Cette “politisation du non-savoir” est devenue manifeste il partir des années 1970, à l’occasion des controverses concernant la politique technologique. On était de plus en plus conscient de l’importance de ce que l’on ignorait, mais on en tirait des conclusions de plus en plus divergentes. Ce qui pour certains était essentiellement un motif de crainte suscitait chez d`autres de grands espoirs. Les craintes et les inquiétudes d’une large frange de l’opinion publique ne sont pas entièrement infondées, comme ont coutume de le supposer les défenseurs d’une technologie du risque zéro.
Lorsque la société rejette certains choix technologiques, c’est souvent qu'elle y perçoit des incertitudes que la science et la technique devraient prendre en compte.
Comment prendre des décisions dans des conditions d'incertitude ? Tous nos grands dilemmes à l’avenir tourneront autour de cette question. Quelle ignorance doit-on juger digne d'être prise en compte et jusqu'à quel point pouvons-nous la négliger ? Quel est, du point de vue de la responsabilité, l’équilibre acceptable entre maîtrise et hasard ? Ce que nous ignorons donne-t-il carte blanche pour agir ou bien est-ce au contraire une mise en garde imposant de prendre le maximum de précautions ?
A la déception des politiques, qui regrettent de ne pas bénéficier de conseils clairs et sûrs, répond la déception des scientifiques, qui déplorent que, trop souvent, leurs conseils ne sont pas écoutés. Les démocraties actuelles sont face à un grand dilemme : elles doivent prendre des décisions en tenant compte du savoir scientifique disponible, mais ces décisions doivent aussi être légitimées démocratiquement. Or, pour aborder correctement ce dilemme, elles doivent avant tout savoir qu’il s’agit là de deux questions distinctes. Car on a beau espérer que le conseil scientifique puisse soulager la responsabilité politique, la science reste la science et la politique, la politique.
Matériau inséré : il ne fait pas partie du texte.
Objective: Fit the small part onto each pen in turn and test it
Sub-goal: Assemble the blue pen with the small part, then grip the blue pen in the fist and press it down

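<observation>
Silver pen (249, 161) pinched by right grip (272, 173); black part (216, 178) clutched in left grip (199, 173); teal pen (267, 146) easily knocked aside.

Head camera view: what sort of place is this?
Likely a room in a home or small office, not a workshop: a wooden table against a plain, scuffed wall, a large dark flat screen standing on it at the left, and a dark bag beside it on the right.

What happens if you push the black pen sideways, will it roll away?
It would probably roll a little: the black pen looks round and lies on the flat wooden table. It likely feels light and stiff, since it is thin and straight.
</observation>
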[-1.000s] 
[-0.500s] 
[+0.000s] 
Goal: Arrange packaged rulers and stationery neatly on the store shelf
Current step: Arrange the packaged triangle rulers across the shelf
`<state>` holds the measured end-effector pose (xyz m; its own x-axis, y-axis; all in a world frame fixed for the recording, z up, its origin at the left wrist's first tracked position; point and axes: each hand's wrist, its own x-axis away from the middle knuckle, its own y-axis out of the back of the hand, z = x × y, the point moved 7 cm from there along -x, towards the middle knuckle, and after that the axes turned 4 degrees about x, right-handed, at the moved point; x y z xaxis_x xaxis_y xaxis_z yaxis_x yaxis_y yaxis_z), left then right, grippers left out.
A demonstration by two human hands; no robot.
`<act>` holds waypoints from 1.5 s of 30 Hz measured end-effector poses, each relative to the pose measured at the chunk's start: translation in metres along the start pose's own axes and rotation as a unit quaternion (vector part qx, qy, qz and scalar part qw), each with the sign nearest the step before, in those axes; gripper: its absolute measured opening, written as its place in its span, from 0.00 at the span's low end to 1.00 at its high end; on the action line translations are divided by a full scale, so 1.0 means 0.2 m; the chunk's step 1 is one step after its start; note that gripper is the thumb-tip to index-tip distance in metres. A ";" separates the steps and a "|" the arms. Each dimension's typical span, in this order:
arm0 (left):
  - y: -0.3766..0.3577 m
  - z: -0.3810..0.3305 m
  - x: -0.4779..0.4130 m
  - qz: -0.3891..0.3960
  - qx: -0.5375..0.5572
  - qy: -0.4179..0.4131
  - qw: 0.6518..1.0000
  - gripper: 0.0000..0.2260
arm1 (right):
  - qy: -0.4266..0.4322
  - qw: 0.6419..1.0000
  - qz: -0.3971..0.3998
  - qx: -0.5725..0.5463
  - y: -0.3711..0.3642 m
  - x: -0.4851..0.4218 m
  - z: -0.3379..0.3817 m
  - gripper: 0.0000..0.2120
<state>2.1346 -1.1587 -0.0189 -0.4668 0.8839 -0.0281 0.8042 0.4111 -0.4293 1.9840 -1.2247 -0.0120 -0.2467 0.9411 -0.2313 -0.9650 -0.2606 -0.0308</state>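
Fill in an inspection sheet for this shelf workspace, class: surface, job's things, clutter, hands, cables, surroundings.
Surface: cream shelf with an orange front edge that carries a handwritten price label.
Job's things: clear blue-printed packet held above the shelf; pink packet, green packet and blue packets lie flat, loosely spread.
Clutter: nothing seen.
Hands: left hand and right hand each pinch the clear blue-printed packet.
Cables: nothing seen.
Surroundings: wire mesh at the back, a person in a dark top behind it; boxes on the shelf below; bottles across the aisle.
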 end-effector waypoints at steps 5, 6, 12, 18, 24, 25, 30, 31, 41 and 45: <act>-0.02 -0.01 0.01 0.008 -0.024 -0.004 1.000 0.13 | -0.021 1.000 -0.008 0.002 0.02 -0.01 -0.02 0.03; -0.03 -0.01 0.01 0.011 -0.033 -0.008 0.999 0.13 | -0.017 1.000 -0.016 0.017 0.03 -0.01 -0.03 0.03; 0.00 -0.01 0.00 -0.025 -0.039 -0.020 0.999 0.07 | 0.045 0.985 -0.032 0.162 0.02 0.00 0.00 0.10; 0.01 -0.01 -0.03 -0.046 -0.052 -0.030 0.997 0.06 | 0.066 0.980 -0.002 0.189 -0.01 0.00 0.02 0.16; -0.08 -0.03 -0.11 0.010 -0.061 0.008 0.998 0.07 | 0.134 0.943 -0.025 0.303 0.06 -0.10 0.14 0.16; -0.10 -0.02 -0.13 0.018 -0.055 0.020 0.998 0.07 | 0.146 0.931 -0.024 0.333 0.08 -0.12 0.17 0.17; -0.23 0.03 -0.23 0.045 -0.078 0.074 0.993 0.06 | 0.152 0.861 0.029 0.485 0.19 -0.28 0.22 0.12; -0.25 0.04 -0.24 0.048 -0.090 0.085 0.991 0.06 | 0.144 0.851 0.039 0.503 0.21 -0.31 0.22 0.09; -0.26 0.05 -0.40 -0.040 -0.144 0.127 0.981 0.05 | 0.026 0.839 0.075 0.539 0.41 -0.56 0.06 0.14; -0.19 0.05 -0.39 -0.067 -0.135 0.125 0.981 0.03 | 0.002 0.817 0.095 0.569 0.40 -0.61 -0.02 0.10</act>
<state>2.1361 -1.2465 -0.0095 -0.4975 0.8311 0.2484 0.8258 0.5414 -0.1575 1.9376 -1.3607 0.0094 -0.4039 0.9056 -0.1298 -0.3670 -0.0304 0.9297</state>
Quoi qu’il en soit, quand on veut penser les relations entre savoir et pouvoir, il ne faut pas perdre de vue que le premier n’est pas aussi savant et le second pas aussi puissant qu’on le croit. Ces deux-là peuvent se consoler mutuellement d'avoir perdu leurs anciens privilèges et de partager la même incertitude, sous la forme de perplexité théorique pour le savoir et de vertige face à la contingence de la décision pour le pouvoir.
Quel privilège a perdu le pouvoir ? Celui de ne pas avoir à apprendre et de se consacrer simplement au commandement. Et quel privilège a perdu le savoir ? Cette sécurité et cette évidence qui lui permettaient de se passer de toute exigence de légitimation ; son inexactitude est désormais plus visible aux yeux de la société. C’est pourquoi le problème ne consiste plus à concilier un savoir sûr avec un pouvoir souverain, mais à les articuler afin de compenser les faiblesses de chacun de façon qu’ils combattent ensemble la complexité croissante du monde.